The main finding of the present study was that vaping for only one time (one 4-h exposure to eC vapor) significantly increased the number of inflammatory cells in the lung using SS and NC heating elements at either high or low power, without tetrahydrocannabinol, vitamin E or nicotine. The inflammatory gene expression changes were also identified, but were commonly seen at high power. The burnt coil rats developed acute respiratory distress with significantly greater numbers of inflammatory cells in lung parenchyma and marked cellular inflammation in cardiac tissue.

Other studies have shown that eC aerosol exposure with or without vitamin E, flavoring or nicotine, results in the increased neutrophils, macrophages, lymphocytes, pro-inflammatory cytokines and chemokine secretion, but few have examined the effect of a single exposure in an in vivo model. One study of human tracheobronchial epithelial cells revealed that e-liquid without nicotine increased IL-6 protein levels in a dose-dependent manner at both 24 and 48 h [16]. Leigh et al [17] reported that pro-inflammatory cytokine levels were significantly increased by exposing human bronchial epithelial cells to various eC flavorings. In a murine study [18], vapors produced by eC with flavoring induced inflammatory response in lung epithelial cells and in mouse lung. Cirillo et al reported that heating elements at higher wattage induced a much more robust inflammatory response in rats compared to the heating element at lower wattage [19]. Our finding is in line with these studies and demonstrates that the inflammatory response occurs even after vaping for only one time. Both SS and NC heating elements at high 70 W without flavoring additives elevated inflammatory gene expression.

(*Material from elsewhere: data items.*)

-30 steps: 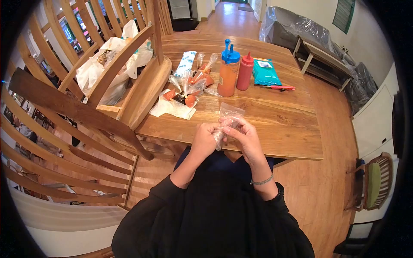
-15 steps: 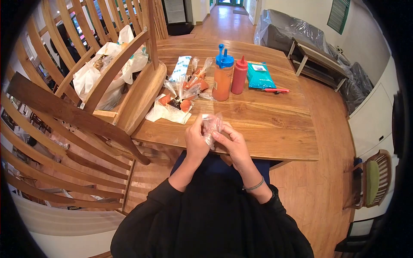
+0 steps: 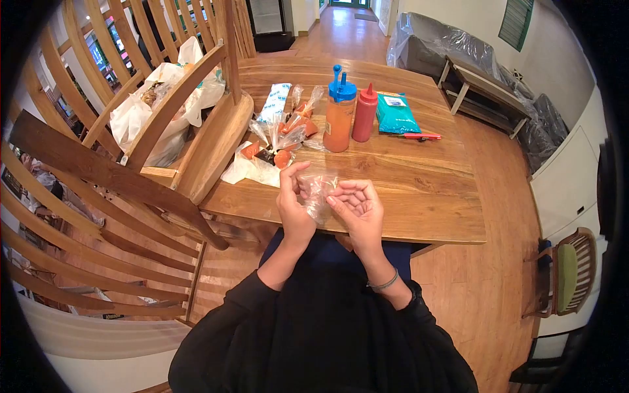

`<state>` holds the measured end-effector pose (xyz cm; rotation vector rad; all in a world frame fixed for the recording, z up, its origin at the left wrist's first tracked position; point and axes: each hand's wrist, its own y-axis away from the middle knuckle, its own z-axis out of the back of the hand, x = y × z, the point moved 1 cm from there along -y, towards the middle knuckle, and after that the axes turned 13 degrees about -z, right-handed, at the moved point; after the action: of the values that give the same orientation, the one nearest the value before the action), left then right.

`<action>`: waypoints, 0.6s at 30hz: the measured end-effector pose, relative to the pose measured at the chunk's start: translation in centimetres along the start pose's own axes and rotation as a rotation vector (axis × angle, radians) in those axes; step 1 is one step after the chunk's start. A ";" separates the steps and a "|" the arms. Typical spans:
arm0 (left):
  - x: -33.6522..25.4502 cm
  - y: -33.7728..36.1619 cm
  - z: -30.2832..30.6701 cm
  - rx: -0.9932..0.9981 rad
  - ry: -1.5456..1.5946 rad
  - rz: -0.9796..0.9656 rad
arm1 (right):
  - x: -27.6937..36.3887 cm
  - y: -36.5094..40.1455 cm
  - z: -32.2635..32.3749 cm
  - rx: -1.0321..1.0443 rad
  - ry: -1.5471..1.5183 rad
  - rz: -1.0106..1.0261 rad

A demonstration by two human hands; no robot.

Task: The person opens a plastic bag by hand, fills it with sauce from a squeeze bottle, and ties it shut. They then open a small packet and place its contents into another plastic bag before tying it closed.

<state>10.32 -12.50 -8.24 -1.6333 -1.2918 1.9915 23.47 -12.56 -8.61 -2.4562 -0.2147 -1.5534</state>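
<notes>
A crumpled clear plastic bag [image 3: 317,200] hangs between my hands above the front edge of the wooden table [image 3: 419,190]. My left hand [image 3: 295,208] holds its left side, with the thumb and fingers curved round it. On its right side, my right hand [image 3: 357,208] pinches the plastic between thumb and fingers. Beyond them stand an orange bottle with a blue lid [image 3: 339,121] and a red squeeze bottle [image 3: 365,114]. Small tied bags with orange contents [image 3: 283,157] lie to the left by a white paper [image 3: 244,171].
A teal packet [image 3: 398,116] and a red pen-like item [image 3: 422,136] lie at the back right. A blue-and-white packet [image 3: 275,101] is behind the small bags. At the left, a white carrier bag [image 3: 157,124] rests on a wooden bench [image 3: 216,147].
My hands have moved slightly apart around the clear bag, which is spread wider. The left fingers have lifted and opened more, and the right hand has turned with its fingers curled up.
</notes>
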 end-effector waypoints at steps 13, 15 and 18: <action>-0.4 -0.3 0.3 0.001 0.079 0.064 | 0.6 -0.2 0.1 0.183 0.387 0.097; -0.5 -0.4 0.4 0.014 0.098 0.070 | 0.7 -0.1 -0.2 0.132 0.282 0.064; -0.4 -0.5 0.3 0.055 0.125 0.034 | 1.1 -0.1 -1.0 -0.025 0.217 0.048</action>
<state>10.02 -12.60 -7.62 -1.7350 -1.1620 1.8927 23.01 -12.78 -7.20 -2.2692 -0.0986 -1.7951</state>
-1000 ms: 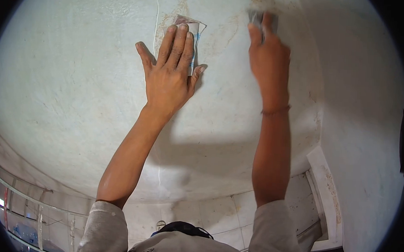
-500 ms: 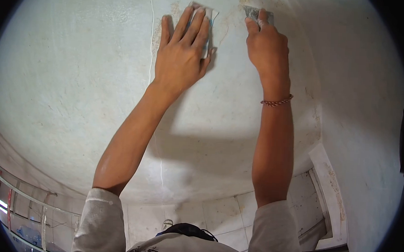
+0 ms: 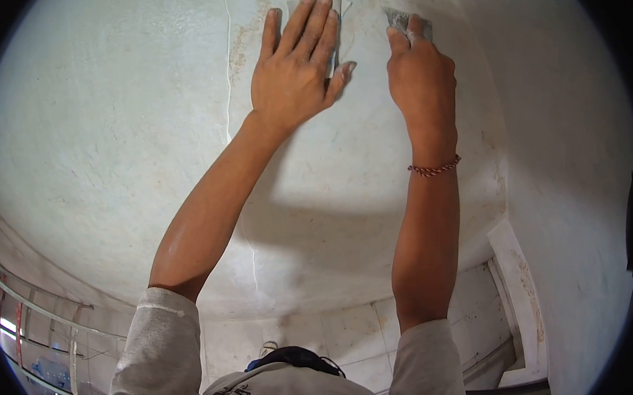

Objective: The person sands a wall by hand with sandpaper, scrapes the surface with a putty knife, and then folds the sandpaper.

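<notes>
Against the pale wall (image 3: 156,110), my left hand (image 3: 294,71) lies nearly flat, its fingers stretched over a folded piece of sandpaper (image 3: 346,7) that it holds pressed there. The thumb sticks out to the right. Most of the sheet is hidden under the fingers. To the right, my right hand (image 3: 420,81) is closed round a grey scraper (image 3: 396,18), thumb and forefinger up against its blade. Its handle, if any, is hidden in the fist. Brownish worn patches mark the wall around both hands.
A thin white cord (image 3: 227,71) hangs down the wall left of my hands. At the lower left stands a metal rack (image 3: 73,324). A side wall (image 3: 580,211) meets this one on the right, above a door frame piece (image 3: 520,280). Tiled floor (image 3: 352,335) shows below.
My left hand has slid up and slightly right along the wall, and the sandpaper has moved with it. My right hand with the scraper has stayed nearly in place.
</notes>
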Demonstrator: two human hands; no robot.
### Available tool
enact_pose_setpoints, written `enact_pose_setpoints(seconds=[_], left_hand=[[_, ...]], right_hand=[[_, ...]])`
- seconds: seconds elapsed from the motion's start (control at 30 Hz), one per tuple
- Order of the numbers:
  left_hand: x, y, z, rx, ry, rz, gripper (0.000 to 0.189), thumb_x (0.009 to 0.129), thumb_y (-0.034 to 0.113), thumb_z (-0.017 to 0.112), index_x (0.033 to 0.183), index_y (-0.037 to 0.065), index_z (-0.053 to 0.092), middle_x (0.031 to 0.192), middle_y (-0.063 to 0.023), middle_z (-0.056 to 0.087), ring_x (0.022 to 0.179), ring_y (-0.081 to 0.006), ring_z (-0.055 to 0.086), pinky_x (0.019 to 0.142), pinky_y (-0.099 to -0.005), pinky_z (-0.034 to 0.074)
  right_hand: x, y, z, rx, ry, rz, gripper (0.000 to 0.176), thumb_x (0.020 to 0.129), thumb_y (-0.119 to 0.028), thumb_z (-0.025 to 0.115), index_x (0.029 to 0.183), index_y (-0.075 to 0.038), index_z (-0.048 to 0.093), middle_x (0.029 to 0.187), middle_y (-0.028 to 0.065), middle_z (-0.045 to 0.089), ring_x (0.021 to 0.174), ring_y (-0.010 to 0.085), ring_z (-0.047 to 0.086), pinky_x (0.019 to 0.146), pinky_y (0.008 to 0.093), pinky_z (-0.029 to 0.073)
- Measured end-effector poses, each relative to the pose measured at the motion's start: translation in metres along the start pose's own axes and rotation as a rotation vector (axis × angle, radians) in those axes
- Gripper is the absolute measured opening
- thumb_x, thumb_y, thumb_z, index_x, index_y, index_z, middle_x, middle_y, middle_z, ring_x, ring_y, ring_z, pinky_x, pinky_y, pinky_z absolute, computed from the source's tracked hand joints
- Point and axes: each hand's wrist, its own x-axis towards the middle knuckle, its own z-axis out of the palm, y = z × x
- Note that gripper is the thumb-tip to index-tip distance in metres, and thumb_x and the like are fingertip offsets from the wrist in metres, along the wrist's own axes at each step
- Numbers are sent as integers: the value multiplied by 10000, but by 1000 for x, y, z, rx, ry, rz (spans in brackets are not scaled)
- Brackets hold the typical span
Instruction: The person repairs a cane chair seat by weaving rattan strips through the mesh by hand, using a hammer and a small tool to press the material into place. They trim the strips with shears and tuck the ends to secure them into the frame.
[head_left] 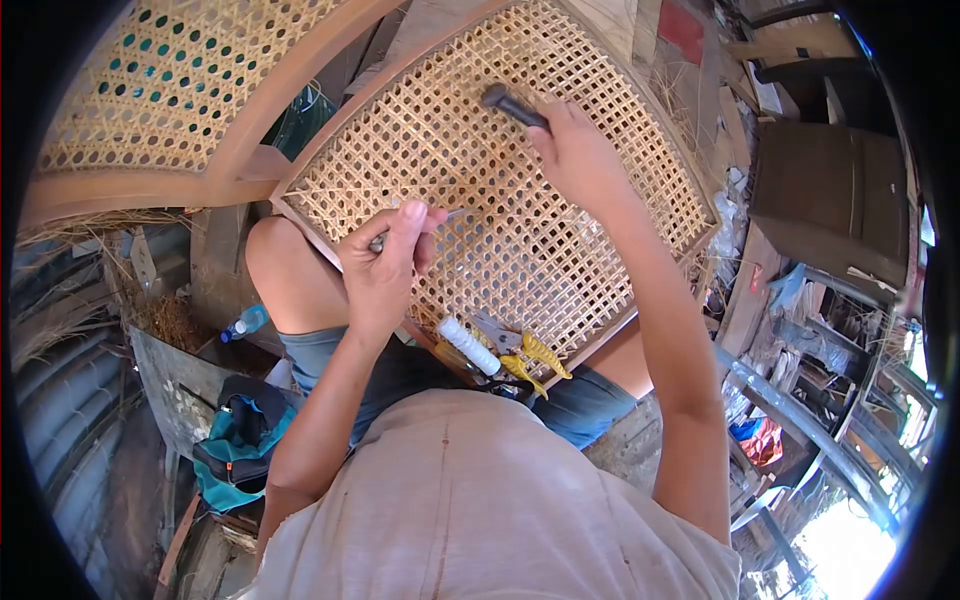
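Note:
A woven cane panel (470,240) in a wooden frame lies across my lap. My left hand (385,260) is closed above its left part, gripping a thin metal tool (456,213) whose slim tip points right; its kind is not clear. Over the upper part of the cane, my right hand (585,165) is wrapped round a dark tool (515,105) with a wider end, perhaps a hammer, partly hidden by my fingers. Near my waist, a white spool of cord (468,346) rests on the panel's lower edge beside yellow-handled pliers or cutters (535,357).
Another cane panel in a curved wooden frame (240,150) stands at upper left. A teal and black bag (240,445) and a small bottle (245,323) lie left of my leg. A dark brown box (830,200) stands at right, with scraps and metal bars (800,410) below it.

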Motion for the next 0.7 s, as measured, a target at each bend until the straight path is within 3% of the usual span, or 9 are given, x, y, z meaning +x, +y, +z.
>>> enact_pose_setpoints(seconds=[0.03,0.13,0.2,0.43,0.5,0.53,0.67,0.7], left_hand=[[2,-3,6,20,16,3,291,1039,230,675,904,-18,748,915,-135,764,579,-71,537,494,-230,427],[-1,-15,11,147,-4,-22,299,1035,263,683,957,-11,772,860,-90,743,595,-70,562,510,-228,445],[-7,-19,14,265,4,-22,308,1026,286,699,1010,-10,784,806,-36,708,623,-61,573,550,-226,458],[-6,-9,24,561,-68,159,324,1023,277,707,974,-35,778,778,-27,699,657,-56,561,597,-230,460],[2,-3,25,647,-92,155,342,1054,271,656,959,-35,776,800,-43,725,657,-44,558,608,-223,452],[6,-8,26,588,-88,200,357,1058,272,648,918,-33,772,800,-60,735,705,-56,600,644,-239,479],[11,-10,23,571,-108,234,348,1032,275,691,889,-34,763,780,-98,754,693,-66,634,618,-244,500],[11,-11,22,611,-127,226,356,1034,276,687,880,-36,759,782,-103,756,693,-69,640,621,-245,505]], right_hand=[[-7,-1,-10,2,0,7,377,1032,-295,586,1280,-10,593,1106,201,647,961,382,660,855,465,540],[-31,-1,-38,307,-68,98,335,1034,-252,559,1166,42,650,851,229,633,807,368,662,738,476,497],[-47,-10,-54,344,-83,91,327,1034,-251,566,1194,20,655,855,224,644,788,359,658,731,465,500],[-51,-8,-42,543,-130,-80,344,1045,-225,568,1340,-61,634,803,179,664,682,270,633,668,410,493],[-46,-11,-42,553,-221,15,388,1068,-247,568,1430,-114,617,775,29,598,638,113,510,620,302,467],[-47,-15,-44,633,-204,132,340,1050,-228,559,1334,-63,647,725,161,637,614,244,608,621,389,483],[-58,-7,-9,706,-113,249,331,1058,-234,549,1324,-75,663,663,113,589,581,187,572,589,362,463],[-66,-5,-9,679,-264,173,327,1059,-233,547,1325,-85,666,642,85,567,567,168,553,576,349,454]])
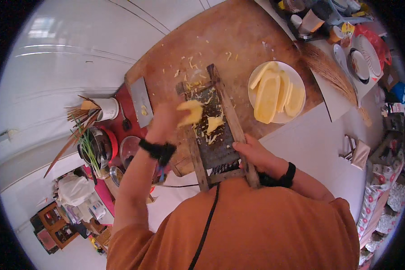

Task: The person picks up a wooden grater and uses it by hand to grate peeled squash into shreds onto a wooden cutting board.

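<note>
My left hand [167, 119], blurred, holds a pale yellow piece of peeled squash or similar vegetable [191, 112] over the left rail of a wooden-framed metal grater [210, 148]. Around my right hand's grip [251, 152] is the grater's right wooden rail [234, 118], near its lower end. The frame slants from the tabletop towards my body. Another yellow chunk [215, 124] lies on the grating plate among shreds. To the right, a white plate [276, 122] holds several long, hollowed yellow pieces [268, 96].
Yellow shreds [190, 62] are scattered on the brown wooden table [236, 30]. A broad metal blade [141, 101] lies at its left edge with scraps on it. Further left are a white container of sticks [108, 108] and green onions [89, 152]. A straw broom [330, 72] lies right.
</note>
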Demonstrator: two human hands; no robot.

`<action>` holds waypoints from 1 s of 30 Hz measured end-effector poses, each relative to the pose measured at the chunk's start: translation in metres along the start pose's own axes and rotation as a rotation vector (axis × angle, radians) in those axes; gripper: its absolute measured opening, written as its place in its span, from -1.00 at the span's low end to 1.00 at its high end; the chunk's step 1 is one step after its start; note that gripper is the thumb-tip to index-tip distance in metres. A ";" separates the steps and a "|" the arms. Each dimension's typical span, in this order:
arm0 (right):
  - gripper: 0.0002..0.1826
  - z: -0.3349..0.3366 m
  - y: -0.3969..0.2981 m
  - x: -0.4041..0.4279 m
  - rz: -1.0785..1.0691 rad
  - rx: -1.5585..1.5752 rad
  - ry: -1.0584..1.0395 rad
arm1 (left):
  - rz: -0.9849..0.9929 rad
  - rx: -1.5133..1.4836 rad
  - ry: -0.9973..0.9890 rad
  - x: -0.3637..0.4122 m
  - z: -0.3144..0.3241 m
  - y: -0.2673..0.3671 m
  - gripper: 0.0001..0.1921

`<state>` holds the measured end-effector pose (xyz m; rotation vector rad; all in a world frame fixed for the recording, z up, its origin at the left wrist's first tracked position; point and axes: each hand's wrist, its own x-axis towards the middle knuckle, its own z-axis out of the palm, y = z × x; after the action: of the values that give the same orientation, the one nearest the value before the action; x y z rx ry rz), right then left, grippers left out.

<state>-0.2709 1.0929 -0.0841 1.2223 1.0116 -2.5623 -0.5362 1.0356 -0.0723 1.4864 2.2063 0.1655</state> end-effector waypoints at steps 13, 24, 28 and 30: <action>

Recently we reported that some rats exposed using NC heating at high power for 2 h developed clinical acute respiratory distress (labored mouth breathing, lack of activity and audible wheezing) and lung lesion included accumulation of inflammatory cells, red blood cell congestion, obliteration of alveoli and pneumonitis after use of an NC heating element at high power, without the use of vitamin E or nicotine [14]. However, in the present study, none of the rats exposed using SS or NC heating element at low or high power (without burnt coil) developed clinical respiratory distress. Lung inflammatory cells were increased in both SS and NC heating elements at either high or low power. The actual devices used in this study were similar, but not identical to the ones used in our earlier report with respect to manufacture, composition and length of service. These device differences could relate to the “burnt” phenomenon and the differences in outcome severity [15]. Heterogeneity in the manufacturing of these devices, including various designs with little standardization, makes it difficult to predict generation of metal concentrations or other harmful substances even from the same manufacture and the same brand [20]. Heating elements are usually made of SS or NC. Gray et al reported Ni and Cr are present in eC aerosols [21]. Inhalation of these metals can cause chronic bronchitis and lung dysfunction [22]. Elevated levels of metals in these devices may be due to different design or extent of contact between the liquid and metal components. In addition, the liquid levels change over time as substances in the liquid are heated and oxidized and as metal device components in contact with liquid degrade. Heating elements should be monitored throughout the lots as device and liquid changes can affect toxic metal level.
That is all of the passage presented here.